Have you ever made a New Year’s Resolution and it didn’t stick?

This seems to be more the rule than the exception. And still we keep on trying each year; sometimes resolving to change the exact same thing as the year before, sometimes coming up with a different resolution...

So, why doesn’t it work? What is keeping us from the outcome we’re striving for?

THE #1 REASON THAT NEW YEAR’S RESOLUTIONS FAIL IS BECAUSE THEY ARE BASED ON JUDGMENT. 

Most commonly, the thing that people resolve to change is that which they have judged as bad, undesirable, or in need of improvement, and therefore in need of change.

What is judgment?

Judgments includes conclusions, projections, expectations, and separations. 

Conclusions: statements of finality

  • “This is horrible.”
  • “It’s always like this.” 
  • “She’s never going to change.”

There is no question with conclusion. There is no opening, no way to change anything.

Projections: not dealing with what is true, what is, but what we think something is. Projections can often be identified by the inclusion of the word “you.”

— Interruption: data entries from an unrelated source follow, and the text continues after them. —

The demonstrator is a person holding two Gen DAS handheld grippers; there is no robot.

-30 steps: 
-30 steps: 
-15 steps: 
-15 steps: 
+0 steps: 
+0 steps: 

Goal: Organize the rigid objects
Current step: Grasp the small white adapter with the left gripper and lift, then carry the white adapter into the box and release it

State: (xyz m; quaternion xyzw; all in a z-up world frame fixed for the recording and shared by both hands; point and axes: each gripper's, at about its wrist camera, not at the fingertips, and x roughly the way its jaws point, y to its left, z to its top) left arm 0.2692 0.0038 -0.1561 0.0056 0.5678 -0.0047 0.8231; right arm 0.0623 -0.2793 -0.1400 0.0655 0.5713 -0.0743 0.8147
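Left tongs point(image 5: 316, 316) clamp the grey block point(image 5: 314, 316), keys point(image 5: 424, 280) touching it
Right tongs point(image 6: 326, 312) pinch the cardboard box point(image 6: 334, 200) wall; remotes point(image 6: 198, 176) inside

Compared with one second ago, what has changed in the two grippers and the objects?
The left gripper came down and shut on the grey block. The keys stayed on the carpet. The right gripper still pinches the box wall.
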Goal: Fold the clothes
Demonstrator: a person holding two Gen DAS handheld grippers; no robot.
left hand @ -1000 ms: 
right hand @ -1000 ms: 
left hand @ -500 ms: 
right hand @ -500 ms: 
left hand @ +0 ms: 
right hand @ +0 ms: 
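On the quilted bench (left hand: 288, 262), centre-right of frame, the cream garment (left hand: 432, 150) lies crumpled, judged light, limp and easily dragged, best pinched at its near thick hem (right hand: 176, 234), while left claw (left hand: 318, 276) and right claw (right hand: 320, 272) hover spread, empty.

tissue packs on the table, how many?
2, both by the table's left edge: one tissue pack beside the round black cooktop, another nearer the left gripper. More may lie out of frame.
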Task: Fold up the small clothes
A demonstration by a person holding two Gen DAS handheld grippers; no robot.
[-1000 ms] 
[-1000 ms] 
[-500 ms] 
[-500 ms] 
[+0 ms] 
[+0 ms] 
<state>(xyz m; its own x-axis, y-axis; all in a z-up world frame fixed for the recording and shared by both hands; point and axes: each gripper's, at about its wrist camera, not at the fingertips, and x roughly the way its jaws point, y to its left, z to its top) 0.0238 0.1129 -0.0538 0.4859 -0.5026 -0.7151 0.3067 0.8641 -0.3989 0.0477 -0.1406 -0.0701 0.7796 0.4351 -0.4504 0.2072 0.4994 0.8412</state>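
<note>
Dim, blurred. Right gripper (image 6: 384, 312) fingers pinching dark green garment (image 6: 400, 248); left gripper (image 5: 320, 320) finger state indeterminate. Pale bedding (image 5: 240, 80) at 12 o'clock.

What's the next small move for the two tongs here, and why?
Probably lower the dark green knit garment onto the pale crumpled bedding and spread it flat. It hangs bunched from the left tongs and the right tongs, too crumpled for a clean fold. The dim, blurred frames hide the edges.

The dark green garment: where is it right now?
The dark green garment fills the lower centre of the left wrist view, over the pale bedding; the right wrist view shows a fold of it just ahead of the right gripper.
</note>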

  • “You are just like you’re father.”
  • “You know what you’re problem is?”

When we do this, it’s like we are talking and acting things out with a hologram (like in Star Wars), not with the actual person/people/beings present

Expectations: regarding as "appropriate" and behaving as if mandatory...Expectations can often be identified by the inclusion or implication of the word should.

  • “This should have been easy.”
  • “He should know better?”
  • “If you knew me, you would understand.”

Most people are shoulding all over themselves. Are you full of should? This is a guaranteed set up for failure or disappointment.

Separations: increasing the distance between two entities, most often in avoidance of something determined to be undesirable. This is common, especially in the metaphysical realm and the avoidance of “negative energy.”

  • “I just can’t be around her negative energy.”
  • “I never want to see you again.”
  • “I’m sorry I’m being so negative, I know I should just get over it.” (separation from self)

Separation doesn’t allow for change, only compartmentalization.

What is the problem with judgment?

*It is unsustainable— Because it is a lie. The bottom line is that what we’ve judged as valuable or desirable is that which we believe we cannot have or be. But any form of lack is a lie. We are infinite and therefore have the capacity to be, have, or do anything.  (Really, even though it doesn’t look or feel like it a lot of times).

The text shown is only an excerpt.